_Instructions for the task_.
Beneath this line are the data; copy exactly the part of them that opens with the line containing "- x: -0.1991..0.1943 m" and closes with the line containing "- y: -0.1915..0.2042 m", and only that part.

[Records from a dataset]
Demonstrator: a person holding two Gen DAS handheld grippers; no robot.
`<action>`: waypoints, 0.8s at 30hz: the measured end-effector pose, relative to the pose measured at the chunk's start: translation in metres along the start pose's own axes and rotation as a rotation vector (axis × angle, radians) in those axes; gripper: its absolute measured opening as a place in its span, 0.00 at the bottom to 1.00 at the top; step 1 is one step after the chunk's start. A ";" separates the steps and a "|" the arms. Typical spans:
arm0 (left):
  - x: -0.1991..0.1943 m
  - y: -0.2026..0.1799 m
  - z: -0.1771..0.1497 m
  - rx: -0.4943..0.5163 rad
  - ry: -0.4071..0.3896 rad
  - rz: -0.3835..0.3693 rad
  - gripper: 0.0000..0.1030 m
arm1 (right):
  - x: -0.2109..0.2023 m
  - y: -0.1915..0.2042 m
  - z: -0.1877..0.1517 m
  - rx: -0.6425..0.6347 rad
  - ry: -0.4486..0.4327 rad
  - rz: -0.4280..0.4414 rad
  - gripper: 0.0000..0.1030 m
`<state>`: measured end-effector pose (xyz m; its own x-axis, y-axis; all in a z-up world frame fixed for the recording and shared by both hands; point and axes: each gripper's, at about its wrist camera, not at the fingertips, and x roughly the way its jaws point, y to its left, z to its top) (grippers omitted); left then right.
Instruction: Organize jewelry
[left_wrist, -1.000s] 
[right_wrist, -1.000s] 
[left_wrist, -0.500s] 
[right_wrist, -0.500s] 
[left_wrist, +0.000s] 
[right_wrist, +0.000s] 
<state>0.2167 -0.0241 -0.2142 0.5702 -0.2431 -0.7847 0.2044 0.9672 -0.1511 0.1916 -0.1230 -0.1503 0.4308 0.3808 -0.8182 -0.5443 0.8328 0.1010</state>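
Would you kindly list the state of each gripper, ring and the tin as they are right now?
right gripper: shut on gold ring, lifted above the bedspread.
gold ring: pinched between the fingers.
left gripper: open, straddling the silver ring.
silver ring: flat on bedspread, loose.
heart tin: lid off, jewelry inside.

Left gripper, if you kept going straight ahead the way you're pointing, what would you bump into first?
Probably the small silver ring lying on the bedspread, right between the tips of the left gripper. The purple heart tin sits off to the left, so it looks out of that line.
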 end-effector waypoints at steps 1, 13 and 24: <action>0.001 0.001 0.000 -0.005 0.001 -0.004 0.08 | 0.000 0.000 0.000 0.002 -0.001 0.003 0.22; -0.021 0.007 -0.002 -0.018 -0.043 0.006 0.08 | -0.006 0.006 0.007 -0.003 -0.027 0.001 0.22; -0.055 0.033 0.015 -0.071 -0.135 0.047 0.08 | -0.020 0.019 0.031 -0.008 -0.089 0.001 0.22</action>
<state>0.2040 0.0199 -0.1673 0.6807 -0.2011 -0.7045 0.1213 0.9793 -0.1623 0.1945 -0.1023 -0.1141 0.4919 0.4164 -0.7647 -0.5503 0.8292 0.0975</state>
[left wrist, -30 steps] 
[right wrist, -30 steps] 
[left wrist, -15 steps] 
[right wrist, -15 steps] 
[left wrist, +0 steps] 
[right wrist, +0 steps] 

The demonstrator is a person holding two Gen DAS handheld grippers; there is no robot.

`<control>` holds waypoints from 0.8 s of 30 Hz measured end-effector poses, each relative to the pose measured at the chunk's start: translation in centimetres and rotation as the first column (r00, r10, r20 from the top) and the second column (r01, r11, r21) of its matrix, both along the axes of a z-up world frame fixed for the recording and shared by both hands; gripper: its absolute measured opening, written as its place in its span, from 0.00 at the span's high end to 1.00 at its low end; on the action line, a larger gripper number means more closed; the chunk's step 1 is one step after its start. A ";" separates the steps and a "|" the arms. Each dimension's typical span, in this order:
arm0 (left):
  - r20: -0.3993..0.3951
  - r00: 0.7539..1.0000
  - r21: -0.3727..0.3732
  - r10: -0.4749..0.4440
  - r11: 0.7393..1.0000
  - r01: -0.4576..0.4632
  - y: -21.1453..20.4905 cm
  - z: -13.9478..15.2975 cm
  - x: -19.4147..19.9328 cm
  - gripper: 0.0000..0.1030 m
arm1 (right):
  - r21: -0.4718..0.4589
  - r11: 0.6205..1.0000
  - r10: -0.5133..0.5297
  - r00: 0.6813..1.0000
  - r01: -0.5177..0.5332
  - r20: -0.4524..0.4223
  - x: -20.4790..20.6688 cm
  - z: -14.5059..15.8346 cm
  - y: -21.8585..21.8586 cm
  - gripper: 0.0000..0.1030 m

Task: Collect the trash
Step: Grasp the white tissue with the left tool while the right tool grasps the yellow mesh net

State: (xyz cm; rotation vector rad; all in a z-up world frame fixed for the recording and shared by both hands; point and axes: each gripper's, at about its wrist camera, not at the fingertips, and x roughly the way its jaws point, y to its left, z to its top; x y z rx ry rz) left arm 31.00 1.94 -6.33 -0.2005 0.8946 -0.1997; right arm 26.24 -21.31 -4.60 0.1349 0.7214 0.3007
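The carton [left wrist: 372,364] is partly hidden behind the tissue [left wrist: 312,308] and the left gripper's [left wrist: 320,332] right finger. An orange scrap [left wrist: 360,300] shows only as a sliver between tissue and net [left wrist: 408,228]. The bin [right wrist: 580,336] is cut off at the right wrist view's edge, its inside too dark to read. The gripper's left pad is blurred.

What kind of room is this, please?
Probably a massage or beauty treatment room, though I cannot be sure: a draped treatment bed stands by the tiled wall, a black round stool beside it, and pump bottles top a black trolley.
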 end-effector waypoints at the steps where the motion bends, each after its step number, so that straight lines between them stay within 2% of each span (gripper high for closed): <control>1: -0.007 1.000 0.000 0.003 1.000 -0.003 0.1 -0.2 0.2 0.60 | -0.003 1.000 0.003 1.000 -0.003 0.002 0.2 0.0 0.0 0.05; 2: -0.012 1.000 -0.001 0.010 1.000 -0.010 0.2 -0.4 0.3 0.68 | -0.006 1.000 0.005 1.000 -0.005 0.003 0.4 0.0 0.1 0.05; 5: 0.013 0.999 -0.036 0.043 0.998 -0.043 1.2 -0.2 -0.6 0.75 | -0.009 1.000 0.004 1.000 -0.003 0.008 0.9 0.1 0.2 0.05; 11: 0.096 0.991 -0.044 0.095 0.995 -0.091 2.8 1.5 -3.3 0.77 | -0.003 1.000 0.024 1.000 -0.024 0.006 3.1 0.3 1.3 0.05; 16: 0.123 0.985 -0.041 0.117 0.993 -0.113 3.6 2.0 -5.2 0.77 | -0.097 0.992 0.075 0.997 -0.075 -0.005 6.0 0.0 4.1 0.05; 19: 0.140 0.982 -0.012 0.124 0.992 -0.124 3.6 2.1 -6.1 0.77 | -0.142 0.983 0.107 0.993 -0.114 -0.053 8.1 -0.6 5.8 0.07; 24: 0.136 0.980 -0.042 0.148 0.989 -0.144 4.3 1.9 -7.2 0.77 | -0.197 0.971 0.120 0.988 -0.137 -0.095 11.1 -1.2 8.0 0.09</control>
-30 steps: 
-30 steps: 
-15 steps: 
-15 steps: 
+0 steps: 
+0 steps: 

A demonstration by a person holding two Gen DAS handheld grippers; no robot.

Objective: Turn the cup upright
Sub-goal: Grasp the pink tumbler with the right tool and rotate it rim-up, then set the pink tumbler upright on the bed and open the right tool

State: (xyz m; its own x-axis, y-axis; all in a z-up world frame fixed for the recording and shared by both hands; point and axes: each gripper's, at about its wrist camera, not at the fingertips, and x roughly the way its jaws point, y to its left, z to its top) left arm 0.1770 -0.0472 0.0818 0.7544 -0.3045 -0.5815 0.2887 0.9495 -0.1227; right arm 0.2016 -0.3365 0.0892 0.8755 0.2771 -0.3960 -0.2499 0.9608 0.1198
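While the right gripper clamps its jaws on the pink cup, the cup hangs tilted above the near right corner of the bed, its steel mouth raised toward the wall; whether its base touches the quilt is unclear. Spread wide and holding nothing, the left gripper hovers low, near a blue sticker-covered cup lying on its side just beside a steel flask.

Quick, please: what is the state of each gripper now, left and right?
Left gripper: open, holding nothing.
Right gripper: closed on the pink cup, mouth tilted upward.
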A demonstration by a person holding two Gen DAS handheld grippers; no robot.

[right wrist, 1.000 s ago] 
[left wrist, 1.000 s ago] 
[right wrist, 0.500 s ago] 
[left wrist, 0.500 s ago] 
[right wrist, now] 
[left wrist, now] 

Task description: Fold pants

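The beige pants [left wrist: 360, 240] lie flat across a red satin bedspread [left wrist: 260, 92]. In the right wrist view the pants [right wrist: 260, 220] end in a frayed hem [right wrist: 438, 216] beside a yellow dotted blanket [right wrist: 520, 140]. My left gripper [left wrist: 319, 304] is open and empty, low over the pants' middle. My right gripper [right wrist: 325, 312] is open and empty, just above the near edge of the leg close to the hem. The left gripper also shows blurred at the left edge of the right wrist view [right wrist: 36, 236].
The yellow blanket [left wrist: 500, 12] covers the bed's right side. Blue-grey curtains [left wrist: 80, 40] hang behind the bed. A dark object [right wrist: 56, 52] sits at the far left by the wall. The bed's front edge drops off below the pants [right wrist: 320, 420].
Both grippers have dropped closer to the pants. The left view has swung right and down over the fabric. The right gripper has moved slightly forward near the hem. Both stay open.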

_Solved exercise_.
  - x: -0.1991..0.1943 m
  - y: -0.2026..0.1799 m
  - z: -0.1771..0.1497 m
  - rx: -0.4943..0.5163 rad
  - ry: -0.4071..0.3896 rad
  - rz: -0.3835..0.3693 rad
  - gripper: 0.0000..0.1030 m
arm1 (right):
  - x: -0.2109..0.2023 m
  - y: -0.1915..0.2042 m

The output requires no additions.